# [RECORDED DATA]
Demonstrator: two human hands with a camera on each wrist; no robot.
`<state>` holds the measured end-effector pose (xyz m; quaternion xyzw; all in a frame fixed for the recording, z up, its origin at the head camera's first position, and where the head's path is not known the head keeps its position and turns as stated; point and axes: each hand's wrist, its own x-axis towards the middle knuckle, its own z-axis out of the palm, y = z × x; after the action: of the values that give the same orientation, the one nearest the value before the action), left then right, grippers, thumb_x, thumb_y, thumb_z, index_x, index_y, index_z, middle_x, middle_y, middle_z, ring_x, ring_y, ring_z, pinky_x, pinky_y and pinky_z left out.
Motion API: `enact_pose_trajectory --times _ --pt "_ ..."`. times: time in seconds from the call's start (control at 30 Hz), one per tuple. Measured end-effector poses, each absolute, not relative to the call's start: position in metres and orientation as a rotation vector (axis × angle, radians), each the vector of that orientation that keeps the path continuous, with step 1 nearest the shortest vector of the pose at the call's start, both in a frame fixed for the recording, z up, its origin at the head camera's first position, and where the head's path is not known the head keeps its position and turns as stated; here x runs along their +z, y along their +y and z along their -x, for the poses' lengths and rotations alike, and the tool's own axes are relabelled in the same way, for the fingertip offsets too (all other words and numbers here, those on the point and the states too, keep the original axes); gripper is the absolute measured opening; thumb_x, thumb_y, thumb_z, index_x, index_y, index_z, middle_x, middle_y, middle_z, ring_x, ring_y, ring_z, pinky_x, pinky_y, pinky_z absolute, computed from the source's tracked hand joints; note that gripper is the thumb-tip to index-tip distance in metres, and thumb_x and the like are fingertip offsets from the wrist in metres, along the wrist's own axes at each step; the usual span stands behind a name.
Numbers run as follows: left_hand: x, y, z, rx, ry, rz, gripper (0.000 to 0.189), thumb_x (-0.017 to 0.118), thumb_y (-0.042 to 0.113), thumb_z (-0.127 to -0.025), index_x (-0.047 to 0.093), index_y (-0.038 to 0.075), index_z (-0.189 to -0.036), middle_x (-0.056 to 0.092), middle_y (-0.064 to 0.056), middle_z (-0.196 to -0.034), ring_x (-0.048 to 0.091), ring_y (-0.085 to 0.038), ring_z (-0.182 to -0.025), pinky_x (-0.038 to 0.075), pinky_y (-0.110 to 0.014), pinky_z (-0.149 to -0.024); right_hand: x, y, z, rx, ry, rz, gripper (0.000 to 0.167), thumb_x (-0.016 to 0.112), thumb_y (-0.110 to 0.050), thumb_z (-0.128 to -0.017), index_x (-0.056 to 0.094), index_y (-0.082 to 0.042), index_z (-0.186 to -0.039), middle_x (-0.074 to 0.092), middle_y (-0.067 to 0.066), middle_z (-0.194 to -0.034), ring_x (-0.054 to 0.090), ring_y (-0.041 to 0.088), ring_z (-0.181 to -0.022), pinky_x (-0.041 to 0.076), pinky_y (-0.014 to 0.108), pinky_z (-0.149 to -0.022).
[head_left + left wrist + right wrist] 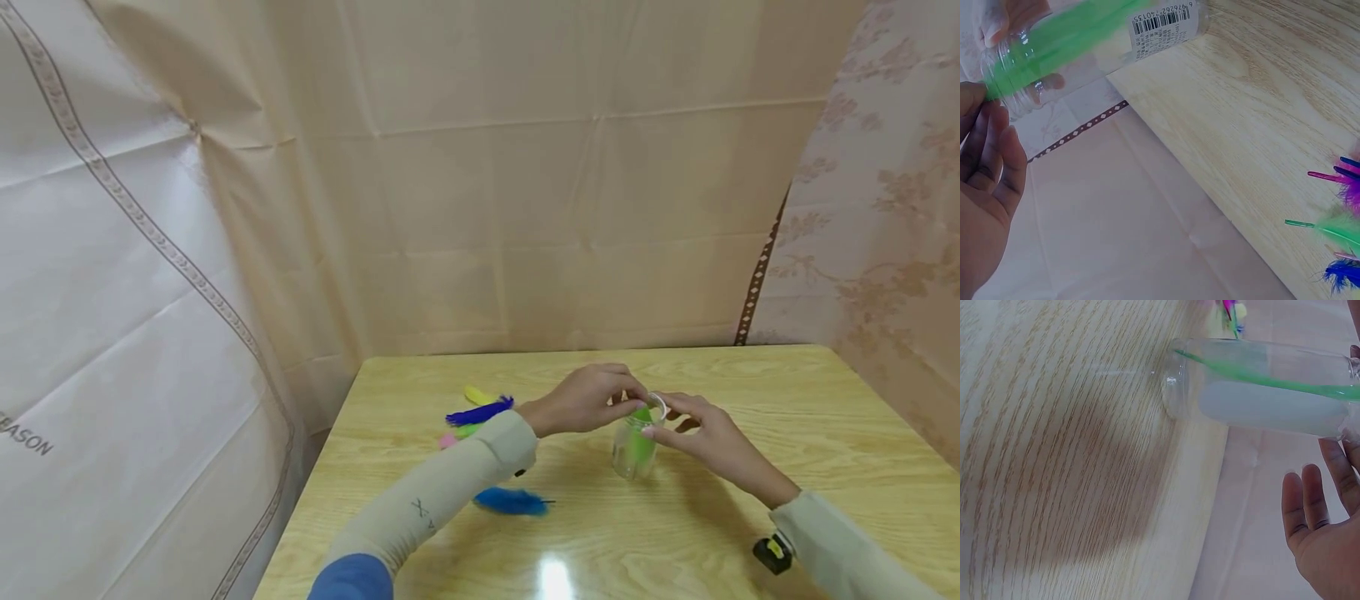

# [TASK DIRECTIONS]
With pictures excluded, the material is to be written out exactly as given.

# [RESULT FOR THIS EXERCISE]
Demonstrator: two human hands with a camera on each wrist; no robot.
`<state>` holds the measured end-effector pose (xyz m; quaternion xyzw; all in a frame fixed for the recording, z up, its origin at the head camera's first position, and where the head's path is not known the head keeps its position and turns as stated; point and axes: each hand's wrist, its own x-axis towards the middle knuckle, its own z-axis out of the palm, y = z × x; after the action: of the values that give the same orientation, the one nearest the value before the action), left then right, grippers, thumb_x, thumb_y, thumb_z, index_x, index_y, index_z, middle_x, middle_y, middle_z, ring_x, ring_y, ring_z, pinky_x, pinky_y and pinky_z left out.
Motion API: `enact_pose_trajectory --times _ --pt "_ ..."`. times: time in seconds from the call's start (control at 30 Hz), one per tuple. Measured end-effector poses, each absolute, not relative to the call's start: position in metres and orientation as a rotation vector (axis × angle, radians), each the vector of that orientation that keeps the path continuous, with step 1 nearest the shortest vector of the pose at the call's start, both in a frame fixed for the recording, z up, its origin at the head camera's first position, and where the head's path is not known the head keeps its position and turns as stated; here x runs along their +z, y along their +y and z along their -x, for the poses' lengths and rotations alike, and the tool's own axes are relabelled in the same way, for the fingertip offsets too (all other words and numbers here, those on the point and the states too, keep the original axes); gripper is the absolute measured opening; thumb_x, thumb_y, thumb_z, index_x, index_y, index_z, middle_x, middle_y, middle_z, ring_x, ring_y, ring_z, pinky_x, pinky_y, pinky_z absolute, computed from the source's tracked hand joints; note that gripper is the thumb-tip to index-tip distance in metres, and thumb_x and the like are fingertip offsets from the wrist in metres, along the wrist's own axes at each step; the usual span stands behind a name.
Numbers run as follows: left_hand: x, y, z, rx, ry, rz, gripper (0.000 to 0.189), thumb_x (-0.017 to 0.118), thumb_y (-0.042 to 0.113), thumb_z (-0.127 to -0.025), index_x (-0.047 to 0.093), index_y (-0.038 to 0.075), index_z (-0.189 to -0.036), middle_x (-0.056 to 0.092), middle_y (-0.064 to 0.056), middle_z (-0.196 to -0.034), ring_x (-0.048 to 0.091), ring_y (-0.085 to 0.038), ring_z (-0.182 to -0.025), pinky_x (-0.038 to 0.075), pinky_y (-0.110 to 0.014), pinky_z (-0.149 to -0.024); right_hand: x, y, z, rx, ry, rz, gripper (0.000 to 0.167), thumb_x (-0.016 to 0.112), thumb_y (-0.110 to 0.050), thumb_z (-0.128 to -0.017), index_x (-0.056 to 0.094), index_y (-0.082 to 0.042), index_z (-0.186 to -0.039), middle_x (-0.074 to 0.092), middle_y (-0.067 to 0.066), middle_z (-0.194 to -0.034), ring_x (-0.054 to 0.090), ring_y (-0.041 to 0.088), ring_z (-0.181 to -0.022), pinky_x (-0.041 to 0.076), pinky_y (-0.014 to 0.108), pinky_z (-0.149 to -0.022).
[head_left + left wrist + right wrist] 

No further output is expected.